Elizabeth Anne Middleton
Playing piano my joy and passion

Saturday, June 25, 2011

Good ol' summertime

Well, the longest day of the summer has come and gone.  Now the days will be growing imperceptibly shorter even while the weather gets relentlessly hotter each day.  If you live in the northern hemisphere, that is.

I grew up on a farm in Kansas.  Summers were hot and sweaty.  Some nights were so hot, we slept out in the backyard on the lawn.  (This was before air conditioning!)  We ran barefoot all summer, went wading in the creek, and tried to catch fireflies into a jar.  Our Dad made homemade ice cream on Sunday afternoons, and oh boy, I loved eating watermelon on a hot day.  We had a "milk house," where we separated cream from the milk from our own cows and where my mother washed clothes with a wringer washer.  I still remember how good the milk house smelled - kinda like milk, I would say.  Anyway, we kept the watermelon and anything else we wanted to keep cool in a tank of water in the milk house. 

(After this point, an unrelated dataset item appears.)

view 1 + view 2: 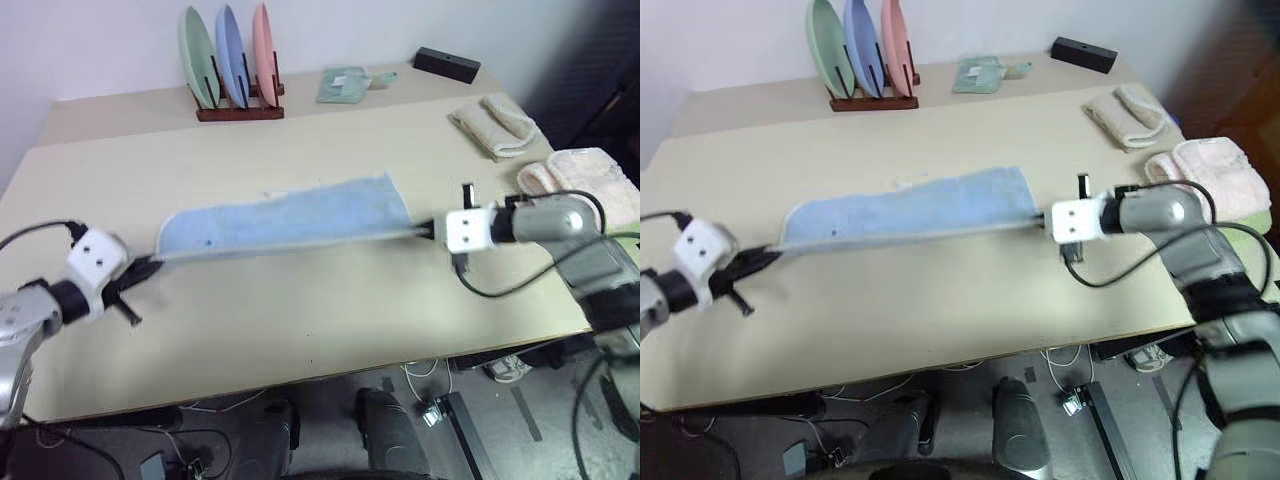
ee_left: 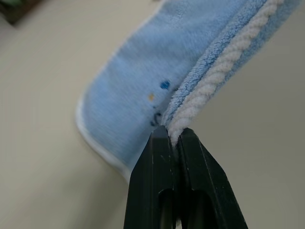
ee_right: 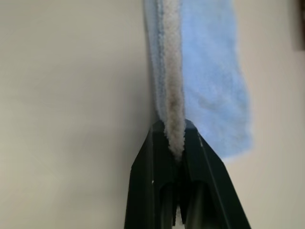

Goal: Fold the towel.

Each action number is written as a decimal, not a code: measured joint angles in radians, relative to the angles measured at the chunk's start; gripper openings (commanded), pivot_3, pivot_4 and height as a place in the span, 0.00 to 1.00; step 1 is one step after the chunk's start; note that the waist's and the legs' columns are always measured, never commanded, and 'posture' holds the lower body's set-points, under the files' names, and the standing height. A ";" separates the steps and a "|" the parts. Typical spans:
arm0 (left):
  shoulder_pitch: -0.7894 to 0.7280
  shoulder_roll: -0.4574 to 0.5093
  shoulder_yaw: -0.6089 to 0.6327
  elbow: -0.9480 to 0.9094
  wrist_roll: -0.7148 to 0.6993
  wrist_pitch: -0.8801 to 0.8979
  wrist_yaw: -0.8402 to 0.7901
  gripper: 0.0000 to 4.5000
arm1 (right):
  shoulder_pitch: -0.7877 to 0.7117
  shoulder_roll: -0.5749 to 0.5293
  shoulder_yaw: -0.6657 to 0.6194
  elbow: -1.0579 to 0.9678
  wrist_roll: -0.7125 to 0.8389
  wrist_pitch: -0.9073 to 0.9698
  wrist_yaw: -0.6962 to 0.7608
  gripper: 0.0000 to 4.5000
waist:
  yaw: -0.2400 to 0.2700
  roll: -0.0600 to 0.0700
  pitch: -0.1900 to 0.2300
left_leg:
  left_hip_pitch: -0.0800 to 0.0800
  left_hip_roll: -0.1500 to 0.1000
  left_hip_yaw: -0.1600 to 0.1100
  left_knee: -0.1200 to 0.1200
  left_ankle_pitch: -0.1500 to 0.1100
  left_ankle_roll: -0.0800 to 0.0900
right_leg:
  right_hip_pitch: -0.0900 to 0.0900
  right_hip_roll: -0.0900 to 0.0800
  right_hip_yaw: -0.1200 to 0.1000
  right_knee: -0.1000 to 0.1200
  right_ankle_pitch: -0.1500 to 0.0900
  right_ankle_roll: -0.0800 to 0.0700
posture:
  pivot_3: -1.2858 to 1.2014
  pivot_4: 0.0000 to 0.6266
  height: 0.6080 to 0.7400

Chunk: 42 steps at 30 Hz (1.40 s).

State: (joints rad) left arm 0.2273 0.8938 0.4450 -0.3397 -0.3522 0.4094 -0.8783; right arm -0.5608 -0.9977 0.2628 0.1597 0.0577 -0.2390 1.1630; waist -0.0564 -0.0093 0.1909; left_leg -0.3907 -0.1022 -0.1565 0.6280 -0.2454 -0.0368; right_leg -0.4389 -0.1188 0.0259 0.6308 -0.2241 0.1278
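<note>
The towel [image 1: 290,222] stretches lengthwise between the left hand [image 1: 143,268] and right hand [image 1: 428,230], each clamped on an end, parallel to the tabletop's [image 1: 300,330] near edge.

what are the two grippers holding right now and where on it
Both hold the light blue towel, stretched between them: the left gripper and the right gripper each pinch its whitish edge trim at opposite ends.

Head cameras look down over the table [image 1: 300,330]; each wrist camera sits close behind its fingers, sharing the stretched towel [image 1: 290,218].
</note>
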 measured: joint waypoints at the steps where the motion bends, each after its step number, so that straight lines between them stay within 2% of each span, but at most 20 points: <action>1: 0.039 0.000 0.020 -0.033 -0.025 0.037 -0.015 0.00 | 0.041 -0.031 -0.013 -0.059 0.039 0.053 0.034 0.01 | 0.008 0.000 0.000 | 0.000 0.000 0.001 0.002 0.000 0.000 | 0.002 0.000 0.000 0.000 0.000 0.000 | 0.52 0.24 0.99; 6: 0.135 0.040 0.115 -0.134 -0.118 0.176 -0.090 0.00 | 0.132 -0.137 -0.083 -0.243 0.173 0.256 0.161 0.01 | 0.037 -0.001 0.000 | 0.004 0.002 0.007 0.005 -0.001 0.001 | 0.007 0.000 -0.001 -0.002 -0.001 -0.004 | 0.52 0.24 0.99; 9: 0.093 0.065 0.113 -0.105 -0.110 0.175 -0.099 0.00 | 0.070 -0.098 -0.087 -0.216 0.159 0.269 0.155 0.01 | 0.041 -0.001 0.000 | 0.005 0.007 0.016 0.005 -0.001 0.001 | 0.008 0.000 -0.001 -0.002 -0.001 -0.005 | 0.52 0.24 0.99; 15: -0.162 0.061 -0.046 0.114 -0.025 0.075 -0.035 0.00 | -0.105 0.065 -0.032 0.005 0.034 0.179 0.110 0.01 | 0.041 -0.002 0.000 | 0.005 0.008 0.018 0.003 -0.001 0.001 | 0.008 0.000 -0.002 -0.004 0.002 -0.001 | 0.52 0.24 0.99; 18: -0.268 0.050 -0.152 0.260 0.045 0.002 -0.024 0.00 | -0.209 0.164 0.014 0.187 -0.049 0.103 0.074 0.01 | 0.036 -0.002 0.000 | 0.005 0.009 0.018 0.003 -0.001 0.001 | 0.007 0.001 -0.002 -0.003 0.002 -0.002 | 0.52 0.24 0.99; 23: -0.334 0.036 -0.263 0.408 0.118 -0.095 -0.031 0.00 | -0.314 0.265 0.062 0.439 -0.147 -0.018 0.027 0.01 | 0.035 -0.002 0.000 | 0.003 0.009 0.018 0.002 -0.002 0.000 | 0.003 0.002 -0.002 -0.002 0.003 -0.002 | 0.52 0.24 0.99; 31: -0.403 0.014 -0.287 0.509 0.148 -0.156 -0.024 0.00 | -0.395 0.336 0.077 0.664 -0.235 -0.157 -0.038 0.01 | 0.035 -0.002 0.000 | 0.003 0.009 0.018 0.003 -0.001 0.000 | 0.003 0.002 -0.001 -0.001 0.003 -0.003 | 0.52 0.24 0.99; 33: -0.408 0.001 -0.294 0.522 0.146 -0.153 -0.023 0.00 | -0.406 0.343 0.077 0.689 -0.246 -0.169 -0.043 0.13 | 0.034 -0.002 0.000 | 0.003 0.009 0.018 0.003 -0.001 0.000 | 0.003 0.002 -0.001 -0.001 0.003 -0.003 | 0.52 0.24 0.99; 35: -0.409 -0.002 -0.293 0.529 0.142 -0.140 -0.021 0.14 | -0.413 0.342 0.076 0.710 -0.254 -0.170 -0.052 0.29 | 0.034 -0.002 0.000 | 0.003 0.009 0.018 0.003 -0.001 0.000 | 0.003 0.003 -0.001 -0.001 0.003 -0.003 | 0.52 0.24 0.99; 37: -0.412 -0.004 -0.291 0.536 0.143 -0.130 -0.001 0.32 | -0.417 0.340 0.074 0.723 -0.274 -0.178 -0.084 0.52 | 0.034 -0.002 0.000 | 0.003 0.009 0.018 0.003 -0.001 0.000 | 0.003 0.003 -0.001 -0.001 0.003 -0.003 | 0.52 0.24 0.99; 40: -0.425 -0.017 -0.275 0.546 0.146 -0.132 0.039 0.66 | -0.427 0.336 0.070 0.741 -0.293 -0.188 -0.136 0.86 | 0.034 -0.002 0.000 | 0.003 0.009 0.018 0.003 -0.001 0.000 | 0.003 0.003 -0.001 -0.001 0.003 -0.003 | 0.52 0.24 0.99; 41: -0.435 -0.022 -0.269 0.555 0.146 -0.133 0.054 0.76 | -0.433 0.336 0.068 0.746 -0.298 -0.190 -0.151 0.87 | 0.034 -0.001 0.000 | 0.003 0.009 0.018 0.003 -0.001 0.000 | 0.003 0.003 -0.001 -0.001 0.003 -0.003 | 0.52 0.24 0.99; 42: -0.446 -0.032 -0.261 0.564 0.146 -0.134 0.072 0.76 | -0.438 0.335 0.067 0.749 -0.306 -0.192 -0.171 0.87 | 0.034 -0.001 0.000 | 0.003 0.009 0.018 0.003 -0.001 0.000 | 0.002 0.003 -0.001 -0.001 0.003 -0.003 | 0.52 0.24 0.99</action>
State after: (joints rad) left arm -0.2191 0.8617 0.1844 0.2240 -0.2065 0.2755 -0.8063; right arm -0.9992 -0.6630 0.3301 0.9084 -0.2486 -0.4307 0.9918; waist -0.0225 -0.0107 0.1906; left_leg -0.3879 -0.0928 -0.1384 0.6306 -0.2467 -0.0373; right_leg -0.4364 -0.1162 0.0246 0.6303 -0.2210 0.1250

Summertime was definitely a time of good eating - everything from huge juicy raspberries and tomatoes from our garden to strawberries from Grandma's strawberry patch, to corn on the cob slathered with butter, with fried chicken nearly every day.  Mother would kill the chicken not very long before it would be sizzling in the frying pan.  (I'm glad that wasn't my job!)  I was such a little sadist in those days - not that I could have killed a chicken - I would torture caterpillars by poking them with a stick and making them squirm.  Geez, I feel guilty now. 

Another example of my cruelty:  we kids would get bloodsuckers (leeches) on our feet and legs when wading in the creek.  We got so used to it we didn't think much about it, just get out of the water with blood running down our legs and go on about our fun and games.   But we had a city cousin who came to visit one day.  Well, we didn't warn her about the bloodsuckers and did she scream bloody murder!  She probably suffers from PTSD to this day.  We were really wild kids, hoodlums, you might say.